Your car will be recalled in 2017 thanks to poor open-source security
In the coming year, a high-profile auto manufacturer will be forced to recall vehicles due to a cybersecurity breach for the first time, experts have warned.
Security
Our cars are no longer simply a way to travel from A to B. They are no longer just mechanics, oil, and parts; but rather, they have become reliant on computer systems to function properly.
Everything from in-car infotainment dashboards which connect to the web to vehicle maintenance systems which send alerts to owners when a car needs servicing are now becoming commonplace; and as such, a pathway has been created for attackers to exploit.
A typical new car now contains over 100 million lines of code, and together with an internet connection, vulnerabilities are likely to be found.

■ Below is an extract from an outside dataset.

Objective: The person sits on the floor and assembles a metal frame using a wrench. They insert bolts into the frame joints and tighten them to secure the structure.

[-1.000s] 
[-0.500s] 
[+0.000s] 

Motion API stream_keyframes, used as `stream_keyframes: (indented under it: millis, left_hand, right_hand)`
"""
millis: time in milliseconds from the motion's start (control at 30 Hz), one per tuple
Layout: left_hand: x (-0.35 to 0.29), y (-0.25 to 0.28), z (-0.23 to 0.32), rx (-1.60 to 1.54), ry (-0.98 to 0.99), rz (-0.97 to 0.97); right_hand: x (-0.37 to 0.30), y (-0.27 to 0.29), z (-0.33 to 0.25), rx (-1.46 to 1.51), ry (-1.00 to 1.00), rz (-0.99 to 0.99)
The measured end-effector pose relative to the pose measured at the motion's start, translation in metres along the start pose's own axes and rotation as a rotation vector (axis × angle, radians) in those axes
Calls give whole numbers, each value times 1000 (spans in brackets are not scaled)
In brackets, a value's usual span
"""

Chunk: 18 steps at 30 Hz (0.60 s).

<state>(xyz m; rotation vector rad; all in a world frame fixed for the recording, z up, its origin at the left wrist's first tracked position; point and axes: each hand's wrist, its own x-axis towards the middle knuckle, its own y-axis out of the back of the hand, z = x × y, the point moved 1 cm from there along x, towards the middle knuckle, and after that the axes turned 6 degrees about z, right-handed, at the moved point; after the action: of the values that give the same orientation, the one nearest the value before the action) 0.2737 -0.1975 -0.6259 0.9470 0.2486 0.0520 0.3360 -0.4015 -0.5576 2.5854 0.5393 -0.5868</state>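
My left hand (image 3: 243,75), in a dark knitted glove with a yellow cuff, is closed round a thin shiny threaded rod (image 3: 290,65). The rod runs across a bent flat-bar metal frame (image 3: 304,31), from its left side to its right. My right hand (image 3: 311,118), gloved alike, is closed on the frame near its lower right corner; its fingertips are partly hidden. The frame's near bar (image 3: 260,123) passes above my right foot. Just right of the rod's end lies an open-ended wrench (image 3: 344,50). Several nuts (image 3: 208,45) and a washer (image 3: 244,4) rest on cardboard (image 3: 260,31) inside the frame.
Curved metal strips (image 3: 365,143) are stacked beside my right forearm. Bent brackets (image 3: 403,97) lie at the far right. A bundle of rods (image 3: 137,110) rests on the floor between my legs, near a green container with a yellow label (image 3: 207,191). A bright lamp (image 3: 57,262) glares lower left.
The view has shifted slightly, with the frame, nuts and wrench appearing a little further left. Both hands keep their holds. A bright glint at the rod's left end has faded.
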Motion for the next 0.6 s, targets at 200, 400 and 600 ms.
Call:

We've already seen researchers demonstrating ways in which vehicles can be remotely attacked or broken into -- but according to security experts from Black Duck, these scenarios are going to take a more sinister turn in 2017.
See also: Hackers hijack Jeeps once more, your brakes belong to them
Auto manufacturers are not traditionally software experts and so software solutions are often sourced outside of the company.
It is common for software and online services to contain components which are based on open-source, community-driven technology. While open-source software is crucial to countless applications, bugs can be missed -- and over the past few years, we have seen high-profile open-source vulnerabilities including Heartbleed, Shellshock, and Poodle come to light.
According to Black Duck's vice president of security strategy Mike Pittenger, and director of product marketing Patrick Carey, as so many cars now contain open-source software components, this potential weak link will result in an automotive recall which may impact you in the coming year.
The security experts told ZDNet:
"Open source is used liberally in all types of software today. With thousands of new vulnerabilities disclosed each year, there are many that could be candidates.
The attackers' task is to gain a foothold through whatever means possible, then pivot to accomplish their goal. This could mean taking control of the vehicle, or disabling it."
Hackers focus on vulnerable targets for a variety of reasons, whether it be political, financial, or otherwise. With the exception of perhaps using a software or locking vulnerability in order to steal a vehicle, however, it may not be immediately obvious why vehicles on a large scale could be targeted.
Transport is critical to city infrastructure, and so, the exploitation of an open-source vulnerability in components widely used in cars could be achieved for hacktivism purposes in order to disrupt select areas.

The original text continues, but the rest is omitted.